Another challenge Suu Kyi faces is over economic sanctions.  In the past she has supported sanctions against the regime along with most in the Burmese exile community.  Some contend, however, that sanctions have clearly failed as the regime is as firmly entrenched as ever.  What they have accomplished is an increase in the suffering of the Burmese people and given the regime an excuse as to why their economic policies have failed so miserably.  Removing sanctions could open up an isolated Burma to the outside world, which could serve to slowly soften the regime as it sees the benefits of a freer society.  On the other hand, with no alternative to sanctions open to the international community short of military action, lifting them could be seen as acceptance of the status quo.  There is no question that lifting the sanctions would help the generals.  Suu Kyi has said she would reconsider her support for sanctions. 

Perhaps Suu Kyi’sgreatest challenge will be how to engage with the regime.  She must maintain a fine line between making compromises with the generals that do not betray her democratic principles while at the same time being careful not to provoke the regime into imprisoning her once again.  She has called for a political dialogue with the junta leader Senior General Than Shwe but if the generals reject her offer her options will be limited.  A Western diplomat in Rangoon was quoted, "Everyone's fear is that she offers national-reconciliation talks with the generals, and they don't respond.  Then she gets frustrated, ups the ante and ends up getting arrested again because she's crossed some invisible line."  The main problem is that the generals will not face serious consequences if they do refuse.  They already face sanctions and are shunned in the international community.  It is impossible not to believe the regime released Suu Kyi because now, after the elections, it believes its own version of “democratic reform” is complete and that she is no longer a threat to power.  If somehow this proves otherwise the regime can always imprison her again. 

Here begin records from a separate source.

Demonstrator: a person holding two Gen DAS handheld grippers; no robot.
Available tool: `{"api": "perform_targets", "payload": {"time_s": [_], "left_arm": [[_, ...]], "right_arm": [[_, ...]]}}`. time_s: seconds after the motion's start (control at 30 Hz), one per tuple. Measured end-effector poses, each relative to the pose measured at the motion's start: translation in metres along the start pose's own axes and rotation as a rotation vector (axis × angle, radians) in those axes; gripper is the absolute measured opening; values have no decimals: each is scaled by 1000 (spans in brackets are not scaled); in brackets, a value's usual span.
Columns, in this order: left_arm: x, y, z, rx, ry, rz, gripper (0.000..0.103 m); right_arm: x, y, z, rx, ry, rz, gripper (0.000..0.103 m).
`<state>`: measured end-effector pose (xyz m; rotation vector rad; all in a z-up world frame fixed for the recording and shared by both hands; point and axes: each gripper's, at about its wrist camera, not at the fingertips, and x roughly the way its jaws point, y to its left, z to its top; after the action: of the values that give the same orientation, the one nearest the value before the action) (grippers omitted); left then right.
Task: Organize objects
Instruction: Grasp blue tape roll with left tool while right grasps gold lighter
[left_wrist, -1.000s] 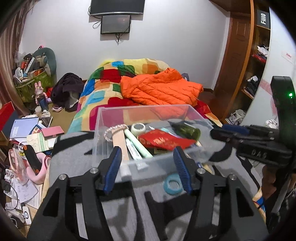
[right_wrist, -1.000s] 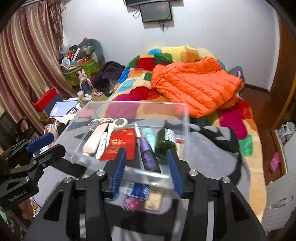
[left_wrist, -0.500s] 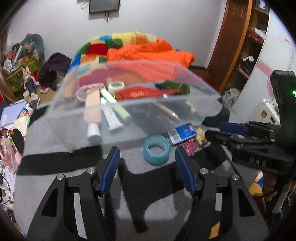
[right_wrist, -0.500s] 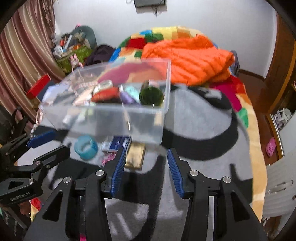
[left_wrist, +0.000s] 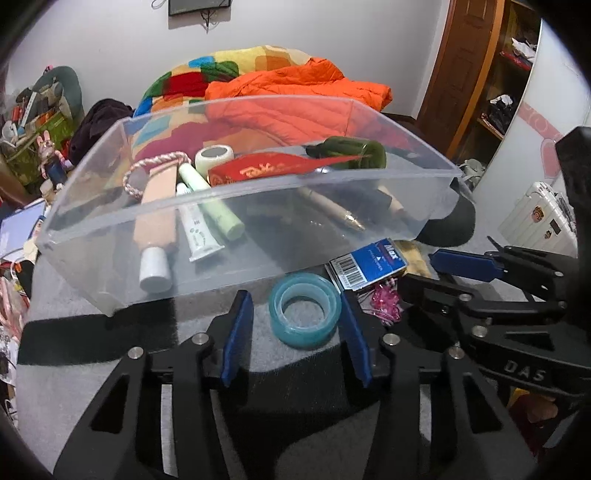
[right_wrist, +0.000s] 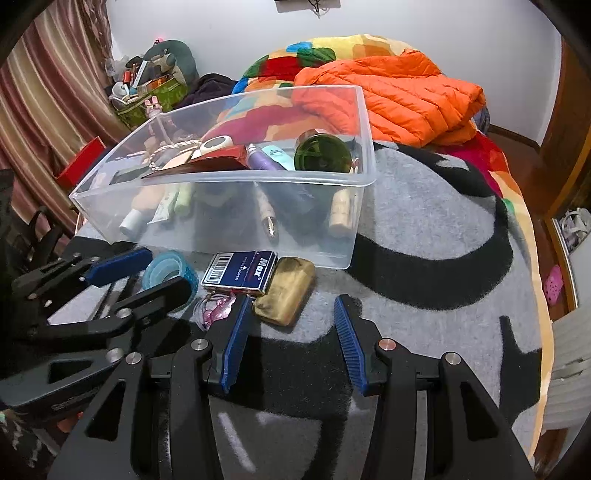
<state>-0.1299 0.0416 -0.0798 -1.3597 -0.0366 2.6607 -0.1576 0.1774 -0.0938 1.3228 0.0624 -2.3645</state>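
Note:
A clear plastic bin (left_wrist: 255, 254) (right_wrist: 229, 236) stands on the grey blanket and holds tubes, a red box, a green bottle and other small items. In front of it lie a teal tape roll (left_wrist: 305, 316) (right_wrist: 168, 269), a blue Max box (left_wrist: 369, 263) (right_wrist: 240, 273), a gold pouch (right_wrist: 286, 291) and a pink trinket (left_wrist: 386, 299) (right_wrist: 216, 312). My left gripper (left_wrist: 295, 317) is open with the tape roll between its fingers. My right gripper (right_wrist: 288, 325) is open, just in front of the gold pouch.
An orange jacket (right_wrist: 388, 92) and a colourful quilt (left_wrist: 177, 81) lie behind the bin. Clutter sits on the floor at the left (right_wrist: 147, 92). A wooden door (left_wrist: 469, 62) and a shelf are at the right.
Both grippers have dropped and moved forward toward the loose items in front of the bin. The tape roll now sits between my left fingers. Both stay open.

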Motion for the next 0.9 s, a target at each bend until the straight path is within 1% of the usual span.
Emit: {"api": "perform_targets", "payload": {"time_s": [0.03, 0.07, 0.1, 0.13, 0.17, 0.23, 0.33, 0.57, 0.73, 0.9], "left_arm": [[0, 1, -1, -6, -4, 0, 44], [0, 0, -1, -5, -10, -1, 38], [-1, 0, -2, -3, -14, 4, 39], [-2, 0, -2, -5, -21, 11, 39], [-3, 0, -3, -2, -28, 13, 39], [-5, 1, -5, -2, -32, 14, 39], [-10, 2, -9, -7, -41, 12, 38], [-32, 2, -19, -21, -88, 3, 38], [-55, 3, -18, -38, -140, -6, 39], [-77, 6, -13, -50, -197, -5, 39]], "right_arm": [[0, 1, 0, -7, -3, -5, 43], [1, 1, 0, -9, -4, -9, 43], [2, 1, 0, -7, -6, -9, 42], [2, 0, 0, -1, -11, -10, 34], [3, -2, 0, 2, -8, -7, 29], [1, -5, 0, 9, -12, 6, 23], [-2, -9, -3, 21, -17, -3, 23], [-21, -18, -16, 64, -34, 8, 23], [-41, -20, -17, 82, -76, 18, 22], [-61, -13, -13, 77, -134, 36, 22]]}}
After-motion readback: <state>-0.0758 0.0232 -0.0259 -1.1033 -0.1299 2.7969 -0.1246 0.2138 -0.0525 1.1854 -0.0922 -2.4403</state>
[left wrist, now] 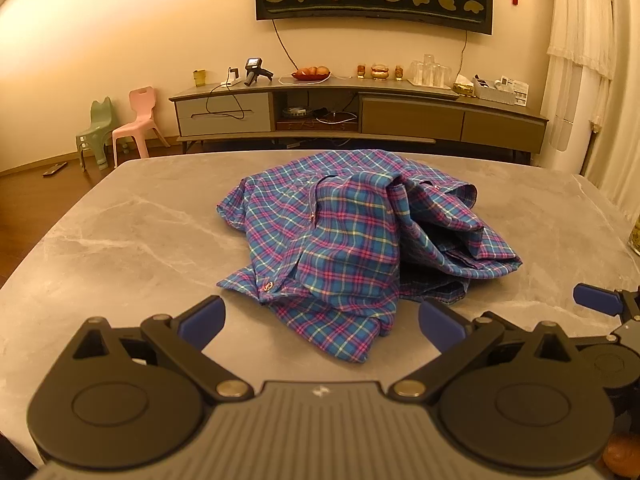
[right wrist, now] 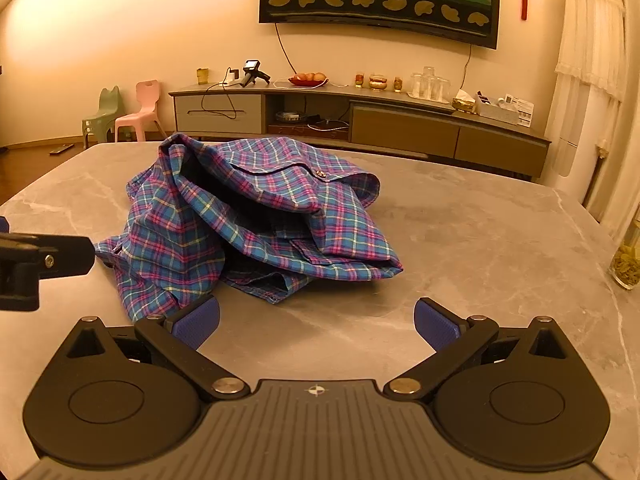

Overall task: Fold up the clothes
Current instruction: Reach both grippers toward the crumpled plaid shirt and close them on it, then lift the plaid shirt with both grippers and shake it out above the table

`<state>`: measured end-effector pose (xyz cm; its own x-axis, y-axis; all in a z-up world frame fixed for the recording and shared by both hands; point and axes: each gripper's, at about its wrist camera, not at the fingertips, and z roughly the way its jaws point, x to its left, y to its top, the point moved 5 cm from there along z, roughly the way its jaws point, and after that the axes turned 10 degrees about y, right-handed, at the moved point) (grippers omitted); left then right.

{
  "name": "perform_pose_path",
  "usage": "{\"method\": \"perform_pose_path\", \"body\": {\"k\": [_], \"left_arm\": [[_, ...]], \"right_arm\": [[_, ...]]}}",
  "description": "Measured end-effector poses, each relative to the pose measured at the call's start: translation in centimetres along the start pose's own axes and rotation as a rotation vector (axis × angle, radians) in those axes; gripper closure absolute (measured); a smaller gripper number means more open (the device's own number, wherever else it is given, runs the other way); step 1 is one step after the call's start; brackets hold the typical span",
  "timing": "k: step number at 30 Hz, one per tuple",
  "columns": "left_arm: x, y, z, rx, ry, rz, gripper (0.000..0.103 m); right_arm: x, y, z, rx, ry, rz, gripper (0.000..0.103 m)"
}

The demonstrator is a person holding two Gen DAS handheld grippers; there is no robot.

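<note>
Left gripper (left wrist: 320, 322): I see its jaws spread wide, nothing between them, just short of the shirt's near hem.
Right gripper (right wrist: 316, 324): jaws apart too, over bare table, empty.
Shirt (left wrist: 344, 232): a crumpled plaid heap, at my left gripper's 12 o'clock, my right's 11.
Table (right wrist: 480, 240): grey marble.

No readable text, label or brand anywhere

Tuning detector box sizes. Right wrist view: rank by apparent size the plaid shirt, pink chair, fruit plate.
1. plaid shirt, largest, though nearest the camera
2. pink chair
3. fruit plate, smallest
</note>
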<state>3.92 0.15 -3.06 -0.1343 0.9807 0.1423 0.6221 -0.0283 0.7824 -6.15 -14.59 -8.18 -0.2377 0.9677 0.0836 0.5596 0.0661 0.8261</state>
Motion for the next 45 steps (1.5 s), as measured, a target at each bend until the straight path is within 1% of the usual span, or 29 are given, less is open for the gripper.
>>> {"method": "perform_pose_path", "body": {"k": [2, 4, 10, 13, 18, 22, 23, 24, 25, 26, 27, 28, 29, 30, 31, 32, 33, 34, 37, 40, 41, 42, 43, 44, 45], "left_arm": [[0.3, 0.1, 0.1, 0.008, -0.003, -0.013, 0.000], [-0.2, -0.3, -0.2, 0.006, -0.005, -0.015, 0.000], [0.0, -0.4, -0.7, -0.030, -0.011, -0.003, 0.000], [0.1, -0.9, -0.2, 0.000, -0.019, 0.030, 0.000], [0.1, -1.9, 0.1, 0.004, 0.000, 0.084, 0.000], [0.3, -2.1, 0.3, 0.021, -0.037, 0.066, 0.000], [0.3, -2.2, 0.3, 0.021, -0.046, 0.067, 0.004], [0.3, -2.2, 0.3, 0.020, -0.053, 0.069, 0.019], [0.3, -2.2, 0.3, 0.021, -0.063, 0.069, 0.028], [0.3, -2.2, 0.3, 0.023, -0.074, 0.068, 0.050], [0.3, -2.3, 0.3, 0.026, -0.079, 0.066, 0.070], [0.3, -2.3, 0.3, 0.029, -0.082, 0.063, 0.079], [0.3, -2.3, 0.3, 0.028, -0.085, 0.062, 0.096], [0.4, -2.2, 0.3, 0.026, -0.088, 0.061, 0.102], [0.4, -2.2, 0.3, 0.024, -0.091, 0.059, 0.103], [0.5, -2.0, 0.2, 0.015, -0.092, 0.056, 0.103], [0.6, -1.9, 0.1, 0.005, -0.094, 0.052, 0.103], [0.6, -1.7, 0.0, -0.005, -0.096, 0.049, 0.103], [0.9, -1.0, 0.1, -0.017, -0.104, 0.035, 0.103], [1.2, -0.5, 0.6, -0.017, -0.099, 0.050, 0.103], [1.4, -0.3, 1.0, -0.012, -0.100, 0.052, 0.095], [1.5, -0.2, 1.3, -0.006, -0.101, 0.054, 0.071], [1.7, -0.1, 1.7, 0.000, -0.102, 0.055, 0.051], [1.9, 0.1, 2.1, -0.004, -0.106, 0.054, 0.016], [2.0, 0.2, 2.5, -0.011, -0.111, 0.053, 0.001]], "right_arm": [[0.0, 0.0, 0.0, -0.003, -0.001, -0.001, 0.001], [0.1, 0.0, 0.0, -0.006, 0.002, 0.000, 0.001], [-0.2, 0.3, -0.5, -0.017, 0.033, 0.019, 0.001], [0.0, 0.2, -0.8, -0.020, 0.041, 0.021, 0.001], [0.4, 0.1, -0.7, -0.013, 0.043, 0.010, 0.001], [0.6, 0.1, -0.8, -0.012, 0.049, 0.004, 0.001], [0.6, 0.1, -0.8, -0.015, 0.055, 0.002, 0.001], [0.7, 0.2, -0.9, -0.018, 0.061, 0.001, 0.001], [0.8, 0.2, -1.0, -0.021, 0.068, 0.000, 0.001], [0.8, 0.2, -1.1, -0.027, 0.084, 0.001, 0.005], [0.9, 0.3, -1.2, -0.030, 0.094, 0.001, 0.013], [0.9, 0.3, -1.3, -0.033, 0.103, 0.001, 0.036], [0.9, 0.3, -1.3, -0.029, 0.105, 0.002, 0.060], [0.9, 0.3, -1.2, -0.025, 0.106, 0.003, 0.069], [0.9, 0.3, -1.2, -0.026, 0.115, 0.005, 0.085], [0.9, 0.3, -1.3, -0.028, 0.125, 0.007, 0.099], [0.9, 0.3, -1.3, -0.031, 0.136, 0.014, 0.101], [0.9, 0.4, -1.5, -0.041, 0.140, 0.015, 0.103], [1.1, 0.7, -1.9, -0.062, 0.144, 0.015, 0.103], [1.0, 0.8, -1.7, -0.065, 0.129, 0.024, 0.103], [0.8, 0.7, -1.4, -0.060, 0.120, 0.032, 0.103], [0.6, 0.7, -1.1, -0.055, 0.112, 0.039, 0.101], [0.6, 0.6, -0.9, -0.058, 0.107, 0.040, 0.085], [0.6, 0.6, -0.9, -0.062, 0.103, 0.040, 0.048], [0.6, 0.6, -0.8, -0.066, 0.098, 0.040, 0.028]]}}
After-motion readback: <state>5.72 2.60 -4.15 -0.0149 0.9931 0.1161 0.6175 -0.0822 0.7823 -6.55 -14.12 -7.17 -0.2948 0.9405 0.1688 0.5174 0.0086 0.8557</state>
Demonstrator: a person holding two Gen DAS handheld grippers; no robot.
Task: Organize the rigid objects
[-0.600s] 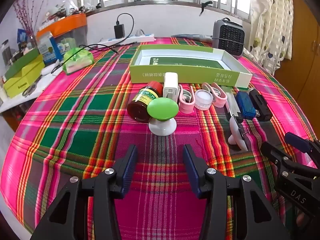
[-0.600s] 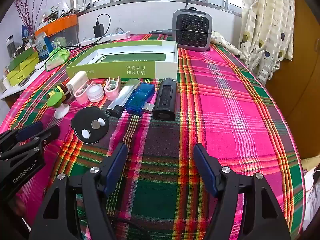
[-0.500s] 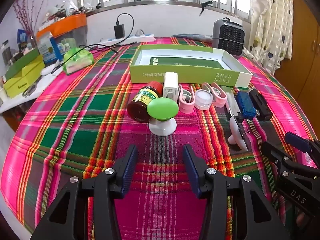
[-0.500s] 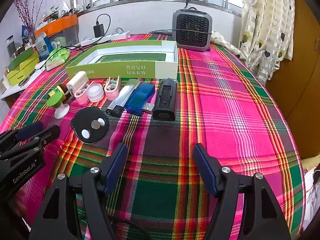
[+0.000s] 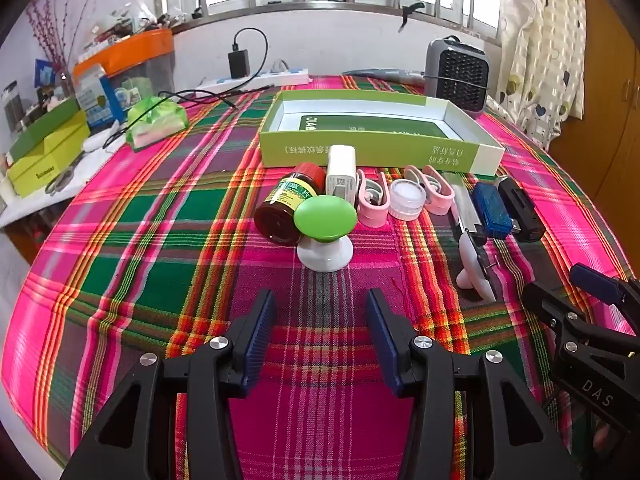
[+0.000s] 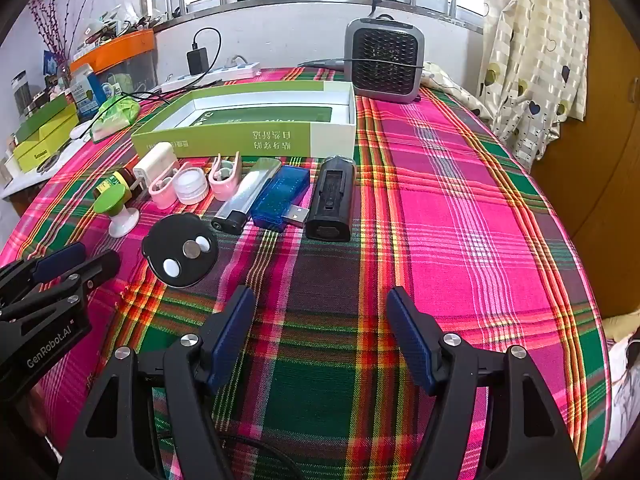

Burma has changed a great deal since Suu Kyi was first imprisoned and another one of her challenges is to recognize this change and adapt.  Over the last 20 years, although impoverished, isolated internationally, and under economic sanctions due to its repressive military regime, Burma has grown in importance due to its wealth of natural recourses such as oil, gas, and minerals.  Burma is also important geographically being strategically located between Asian rivals India and China.  Power politics have often trumped whatever moral qualms countries in the region have had about dealing with the regime and thus today Burma finds itself important to the region, even though it is still isolated. Thailand maintains good relations with Burma, despite it’s horrific human rights record, given the growing importance of the country in the region. According to Thailand business attorneys, Burma’s abundant natural resources have enabled it to lure in business from the outside world.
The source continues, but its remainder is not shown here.